# The problem
Only lines that contain the word "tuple" are to be returned from the data below.

# Information provided
■ ■ ■ ■ ■

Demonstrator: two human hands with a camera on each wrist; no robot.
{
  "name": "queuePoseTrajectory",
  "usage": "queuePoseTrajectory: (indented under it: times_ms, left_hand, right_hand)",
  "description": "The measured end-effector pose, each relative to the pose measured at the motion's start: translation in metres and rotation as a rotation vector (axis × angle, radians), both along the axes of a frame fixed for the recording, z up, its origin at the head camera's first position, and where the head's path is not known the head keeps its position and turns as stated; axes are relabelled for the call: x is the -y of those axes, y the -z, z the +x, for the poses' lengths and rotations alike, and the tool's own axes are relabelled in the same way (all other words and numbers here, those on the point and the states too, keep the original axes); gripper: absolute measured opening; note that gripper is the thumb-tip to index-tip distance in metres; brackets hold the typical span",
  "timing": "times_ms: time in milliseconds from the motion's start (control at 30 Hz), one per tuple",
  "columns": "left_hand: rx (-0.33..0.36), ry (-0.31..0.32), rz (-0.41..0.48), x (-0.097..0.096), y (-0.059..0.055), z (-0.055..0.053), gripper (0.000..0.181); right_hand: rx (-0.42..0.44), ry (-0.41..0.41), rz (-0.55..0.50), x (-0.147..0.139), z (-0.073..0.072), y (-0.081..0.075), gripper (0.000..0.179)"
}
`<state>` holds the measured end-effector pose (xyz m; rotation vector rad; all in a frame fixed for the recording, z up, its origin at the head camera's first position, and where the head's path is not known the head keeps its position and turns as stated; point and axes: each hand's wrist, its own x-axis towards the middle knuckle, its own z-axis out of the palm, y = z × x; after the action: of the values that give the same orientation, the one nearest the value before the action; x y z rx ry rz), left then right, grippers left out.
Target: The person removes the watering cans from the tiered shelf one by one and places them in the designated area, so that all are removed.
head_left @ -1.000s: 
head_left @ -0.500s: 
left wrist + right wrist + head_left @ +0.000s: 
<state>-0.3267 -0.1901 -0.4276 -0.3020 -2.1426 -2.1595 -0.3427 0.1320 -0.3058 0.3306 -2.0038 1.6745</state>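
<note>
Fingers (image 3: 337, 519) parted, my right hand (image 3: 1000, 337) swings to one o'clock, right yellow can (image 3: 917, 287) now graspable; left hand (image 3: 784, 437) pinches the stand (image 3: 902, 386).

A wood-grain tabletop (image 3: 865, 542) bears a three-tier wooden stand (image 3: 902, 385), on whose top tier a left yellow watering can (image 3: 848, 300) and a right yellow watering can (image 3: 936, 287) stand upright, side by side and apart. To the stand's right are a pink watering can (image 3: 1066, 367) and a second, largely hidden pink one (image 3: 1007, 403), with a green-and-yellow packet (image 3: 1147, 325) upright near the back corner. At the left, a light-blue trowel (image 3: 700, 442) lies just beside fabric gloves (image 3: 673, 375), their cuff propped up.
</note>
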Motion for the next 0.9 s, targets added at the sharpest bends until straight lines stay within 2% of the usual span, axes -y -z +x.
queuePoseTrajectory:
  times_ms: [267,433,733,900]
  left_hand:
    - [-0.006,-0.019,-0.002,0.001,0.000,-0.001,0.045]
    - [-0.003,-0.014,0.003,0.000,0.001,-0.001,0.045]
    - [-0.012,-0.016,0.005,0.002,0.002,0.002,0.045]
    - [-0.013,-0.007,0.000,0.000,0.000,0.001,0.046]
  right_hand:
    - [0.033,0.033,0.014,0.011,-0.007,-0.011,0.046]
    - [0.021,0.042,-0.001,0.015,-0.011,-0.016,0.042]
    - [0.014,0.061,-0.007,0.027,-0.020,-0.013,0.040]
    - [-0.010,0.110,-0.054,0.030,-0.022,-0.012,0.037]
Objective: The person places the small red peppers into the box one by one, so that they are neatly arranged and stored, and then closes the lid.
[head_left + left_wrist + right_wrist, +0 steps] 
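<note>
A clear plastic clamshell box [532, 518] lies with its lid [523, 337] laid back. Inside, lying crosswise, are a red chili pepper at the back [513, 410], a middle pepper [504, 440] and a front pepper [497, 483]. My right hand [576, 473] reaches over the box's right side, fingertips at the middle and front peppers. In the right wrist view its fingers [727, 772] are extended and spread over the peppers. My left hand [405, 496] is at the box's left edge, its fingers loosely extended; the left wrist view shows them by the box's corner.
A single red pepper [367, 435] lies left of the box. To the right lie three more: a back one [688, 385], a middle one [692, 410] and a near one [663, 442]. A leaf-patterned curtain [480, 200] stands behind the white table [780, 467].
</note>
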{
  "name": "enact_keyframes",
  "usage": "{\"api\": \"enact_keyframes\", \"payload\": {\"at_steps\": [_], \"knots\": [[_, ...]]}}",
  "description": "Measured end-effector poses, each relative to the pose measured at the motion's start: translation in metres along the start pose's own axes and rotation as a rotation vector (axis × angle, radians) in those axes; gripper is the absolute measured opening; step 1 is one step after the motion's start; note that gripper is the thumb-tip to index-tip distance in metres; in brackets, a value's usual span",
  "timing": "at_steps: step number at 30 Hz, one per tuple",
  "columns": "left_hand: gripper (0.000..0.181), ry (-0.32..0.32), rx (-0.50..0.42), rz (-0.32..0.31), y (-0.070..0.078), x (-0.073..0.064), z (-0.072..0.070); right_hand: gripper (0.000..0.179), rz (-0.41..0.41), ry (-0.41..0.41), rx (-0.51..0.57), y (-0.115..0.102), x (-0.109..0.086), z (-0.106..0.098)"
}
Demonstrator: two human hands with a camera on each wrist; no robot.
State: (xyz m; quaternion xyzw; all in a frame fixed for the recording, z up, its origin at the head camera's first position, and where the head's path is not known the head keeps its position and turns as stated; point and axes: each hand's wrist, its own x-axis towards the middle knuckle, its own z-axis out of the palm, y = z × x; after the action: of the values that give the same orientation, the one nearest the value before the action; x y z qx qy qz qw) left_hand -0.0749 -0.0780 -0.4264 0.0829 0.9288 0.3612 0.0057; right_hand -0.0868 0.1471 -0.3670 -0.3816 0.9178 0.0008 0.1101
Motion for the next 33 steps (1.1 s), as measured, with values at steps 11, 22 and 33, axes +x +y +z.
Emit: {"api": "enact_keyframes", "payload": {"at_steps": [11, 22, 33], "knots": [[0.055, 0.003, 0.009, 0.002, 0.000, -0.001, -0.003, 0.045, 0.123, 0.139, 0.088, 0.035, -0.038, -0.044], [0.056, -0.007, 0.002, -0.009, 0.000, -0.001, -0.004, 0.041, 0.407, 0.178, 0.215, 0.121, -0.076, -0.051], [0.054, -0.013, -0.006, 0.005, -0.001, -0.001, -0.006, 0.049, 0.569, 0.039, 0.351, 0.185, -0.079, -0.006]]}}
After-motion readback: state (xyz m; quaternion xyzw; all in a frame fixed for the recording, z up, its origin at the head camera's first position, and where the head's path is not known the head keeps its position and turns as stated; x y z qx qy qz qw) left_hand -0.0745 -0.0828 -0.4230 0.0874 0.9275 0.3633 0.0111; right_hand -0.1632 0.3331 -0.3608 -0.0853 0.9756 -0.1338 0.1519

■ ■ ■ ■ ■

# Finished exercise
  "timing": "times_ms: time in milliseconds from the motion's start (control at 30 Hz), one per tuple",
  "timing": "at_steps: step number at 30 Hz, one per tuple",

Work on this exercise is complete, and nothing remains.